An important management responsibility is the establishment and maintenance of internal control. Management monitors the controls to make sure they work as designed, and if they have been modified to adapt to changing conditions. Monitoring is an evaluation process to determine the quality of internal control over time, considering whether the controls are operating for what they were designed for and ensuring that they are appropriately modified by changing conditions. This involves evaluating the design and operation of the controls regularly, taking the necessary corrective actions. This process is accomplished through on-the-fly activities and separate evaluations, or combinations of both.

To understand the monitoring process at the company level, the project team must take into account factors such as:

  1. If periodic evaluations of internal control are carried out Degree in which the personnel, in the development of their regular functions, obtain evidence that the internal control system continues to function Degree in which communications from external parties corroborate the information generated internally or indicate problems If the Management Follows Recommendations Made By Internal Auditors And Independent Auditors Management's Approach To Timely Correcting Known Informal Conditions Management's Approach To Handling Reports And Recommendations From Regulatory Authorities Existence Of An Internal Audit Function That Management Uses To Assist in monitoring, which includes factors such as:
  • Independence (reporting authority and relationships) Reporting lines (reporting directly to the board of directors and / or the audit committee, or having unlimited access to the board of directors and / or the audit committee) Adequacy in assigning personnel, training and existence of specialized skills according to the environment (eg, use of experienced information system auditors, trained in complex and highly automated environments) Compliance with applicable professional standards Scope of activities (a balance between financial and operational audits, coverage and rotation of decentralized operations) Adequacy of planning, risk assessment and documentation of the work performed and the conclusions reached None of operational responsibilities

The project team should assess whether the internal control system is subject to self-monitoring and whether it includes appropriate mechanisms to ensure that any observed deficiencies are corrected. In the event that the methods of self-monitoring and correction of deficiencies are evaluated as inadequate, the team must propose specific recommendations to improve the system.

5. Understand and Evaluate Internal Control in Processes and Transactions

  1. Identify and Evaluate Major Classes of Transactions Other Control Considerations Effects of Information Technology

After completing an internal control evaluation at the company level, an organization's accounting system becomes the primary focus for evaluating internal control over financial reporting. For this purpose, the accounting system is represented by the processes that are basic to the Company's financial information (ie, the business processes and / or accounting activities).

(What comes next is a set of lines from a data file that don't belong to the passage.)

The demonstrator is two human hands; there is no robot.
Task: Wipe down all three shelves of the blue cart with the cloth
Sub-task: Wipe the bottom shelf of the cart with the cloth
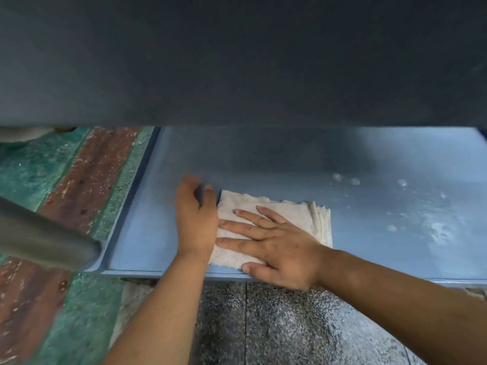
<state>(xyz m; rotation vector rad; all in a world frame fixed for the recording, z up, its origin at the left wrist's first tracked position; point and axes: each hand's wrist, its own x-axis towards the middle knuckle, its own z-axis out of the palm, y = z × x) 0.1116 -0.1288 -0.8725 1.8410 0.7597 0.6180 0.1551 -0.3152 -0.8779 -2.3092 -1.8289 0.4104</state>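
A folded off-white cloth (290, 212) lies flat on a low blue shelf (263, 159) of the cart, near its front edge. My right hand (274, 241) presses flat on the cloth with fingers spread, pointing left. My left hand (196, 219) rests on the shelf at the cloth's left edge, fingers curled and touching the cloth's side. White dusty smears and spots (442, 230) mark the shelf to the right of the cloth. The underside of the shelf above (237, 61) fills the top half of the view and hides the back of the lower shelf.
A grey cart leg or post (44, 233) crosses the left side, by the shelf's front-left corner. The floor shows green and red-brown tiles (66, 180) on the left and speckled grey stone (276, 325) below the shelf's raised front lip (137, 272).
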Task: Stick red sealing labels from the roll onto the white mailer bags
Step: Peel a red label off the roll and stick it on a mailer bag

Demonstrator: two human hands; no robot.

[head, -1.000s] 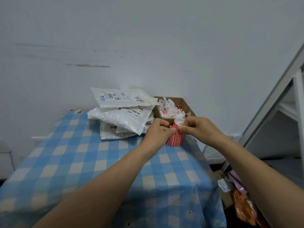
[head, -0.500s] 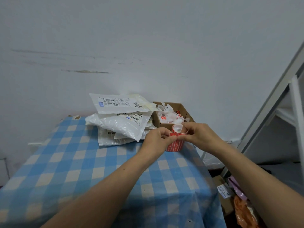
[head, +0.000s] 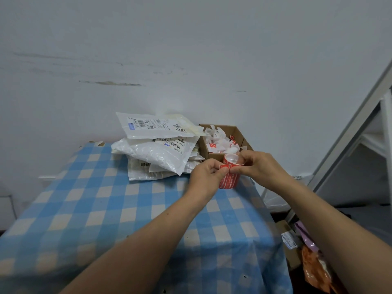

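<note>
A small roll of red sealing labels (head: 229,179) is held up above the far right part of the checked table. My right hand (head: 257,168) grips the roll's top with curled fingers. My left hand (head: 206,174) pinches a red label at the roll's upper left edge between thumb and fingers. A pile of white mailer bags (head: 158,146) with barcode labels lies behind my left hand, against the wall.
A brown cardboard box (head: 238,132) of crumpled white backing scraps sits behind the roll. The blue-and-white checked tablecloth (head: 101,209) covers the table. A grey metal shelf frame (head: 352,132) stands on the right, with packets and a box on the floor (head: 297,247) below.
My left hand's pinch has drawn a red label a little away from the roll. Both hands and the roll have stayed in about the same spot by the box.
</note>
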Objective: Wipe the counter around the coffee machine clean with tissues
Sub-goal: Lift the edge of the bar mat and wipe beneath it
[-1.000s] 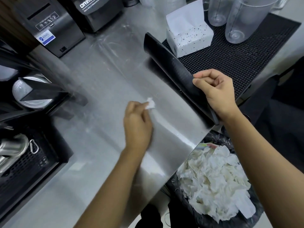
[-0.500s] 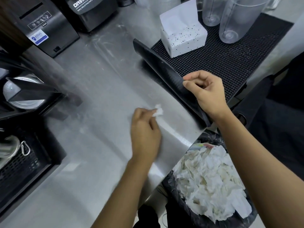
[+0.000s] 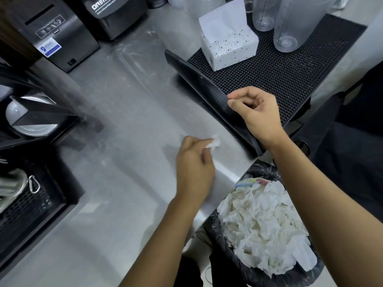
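My left hand grips a small crumpled white tissue and presses it on the steel counter, close to the counter's right edge. My right hand pinches the left edge of a black rubber bar mat and holds that edge lifted off the counter, curled upward. The tissue is just left of the raised mat edge. The coffee machine stands at the left, dark, with a drip grate below.
A white star-patterned tissue box and clear plastic pitchers stand on the mat. Black appliances line the back left. A black-lined bin full of used tissues sits below the counter's right edge.
My left hand has slid the tissue toward me and to the right along the counter. My right hand keeps the mat edge lifted, its fingers now pinching more loosely.
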`<action>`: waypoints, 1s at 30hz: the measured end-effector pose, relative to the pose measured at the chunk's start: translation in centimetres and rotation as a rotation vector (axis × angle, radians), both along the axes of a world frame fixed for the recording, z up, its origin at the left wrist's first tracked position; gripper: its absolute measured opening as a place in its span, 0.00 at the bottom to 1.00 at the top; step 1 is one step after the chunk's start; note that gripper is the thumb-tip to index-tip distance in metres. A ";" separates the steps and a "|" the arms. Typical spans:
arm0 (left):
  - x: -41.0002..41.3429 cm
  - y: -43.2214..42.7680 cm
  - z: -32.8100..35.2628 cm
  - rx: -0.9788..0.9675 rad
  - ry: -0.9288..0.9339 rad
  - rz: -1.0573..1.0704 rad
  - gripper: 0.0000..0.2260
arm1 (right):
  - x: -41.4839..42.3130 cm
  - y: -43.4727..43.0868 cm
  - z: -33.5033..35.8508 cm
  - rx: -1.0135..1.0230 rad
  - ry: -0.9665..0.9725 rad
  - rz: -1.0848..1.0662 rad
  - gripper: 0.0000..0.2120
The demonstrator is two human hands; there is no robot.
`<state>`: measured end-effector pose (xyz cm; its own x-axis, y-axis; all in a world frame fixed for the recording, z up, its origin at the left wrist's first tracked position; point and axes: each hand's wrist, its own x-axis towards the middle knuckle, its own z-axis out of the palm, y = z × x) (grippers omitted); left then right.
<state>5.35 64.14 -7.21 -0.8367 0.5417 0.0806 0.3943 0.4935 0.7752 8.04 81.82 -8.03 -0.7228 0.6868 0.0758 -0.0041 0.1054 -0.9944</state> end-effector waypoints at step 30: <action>5.5 -2.3 -0.4 0.046 -0.133 -0.360 0.12 | 0.1 -0.6 0.5 0.087 -0.065 0.016 0.03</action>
<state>10.88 61.87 -7.57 -0.5986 0.8009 0.0151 0.4303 0.3056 0.8494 8.12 81.25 -7.55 -0.7387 0.6683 0.0873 0.0574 0.1915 -0.9798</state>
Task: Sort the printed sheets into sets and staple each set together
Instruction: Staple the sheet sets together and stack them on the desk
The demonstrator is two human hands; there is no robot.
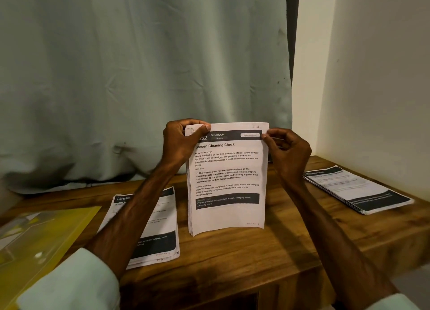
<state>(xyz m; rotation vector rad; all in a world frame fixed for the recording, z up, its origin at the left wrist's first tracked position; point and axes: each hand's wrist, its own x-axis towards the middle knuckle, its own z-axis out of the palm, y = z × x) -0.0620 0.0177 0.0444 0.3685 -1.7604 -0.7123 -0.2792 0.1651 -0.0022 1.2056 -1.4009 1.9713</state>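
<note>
At seven o'clock a sorted pile lies on the table. At centre, left grip and right grip pinch the upright stack by its top corners, apparently squaring it; stapling next calls for flush edges.

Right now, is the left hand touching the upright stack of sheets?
Touching. The head view shows the left hand pinching the stack of sheets at its top left corner, thumb lying across the front page.

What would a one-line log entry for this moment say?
left hand: pinches top-left corner | right hand: pinches top-right corner | Screen Cleaning Check stack: upright over wooden table
</note>
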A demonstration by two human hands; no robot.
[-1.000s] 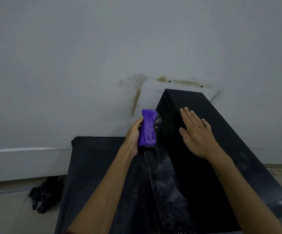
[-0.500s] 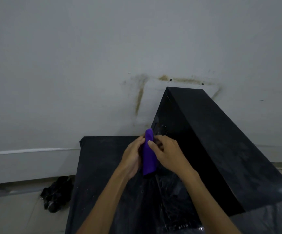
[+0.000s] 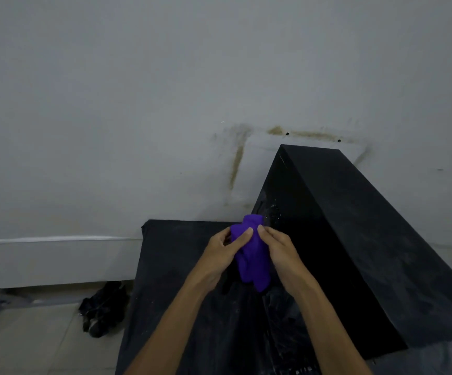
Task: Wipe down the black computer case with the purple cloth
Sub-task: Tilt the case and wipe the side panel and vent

Determine the Significant Accounts

The starting point to identify which are the important processes, which begins with the identification of the significant accounts or groups of accounts at the disclosure level in the items or the notes of the financial statements.

An account or group of accounts is key if there are material errors that may have a material effect on the financial statements or other legal matters, conflicts of interest or unauthorized benefits to officials which, although not material, may adversely affect the prestige of the company with its clients, shareholders or the public if these matters remain undetected.

The importance of an account is its size and composition, and its susceptibility to manipulation or loss; his, her nature; the volume of activity, size, complexity and homogeneity of the individual transactions processed through the account and the subjectivity in determining the account balance (ie, the extent to which the account is affected by lawsuits).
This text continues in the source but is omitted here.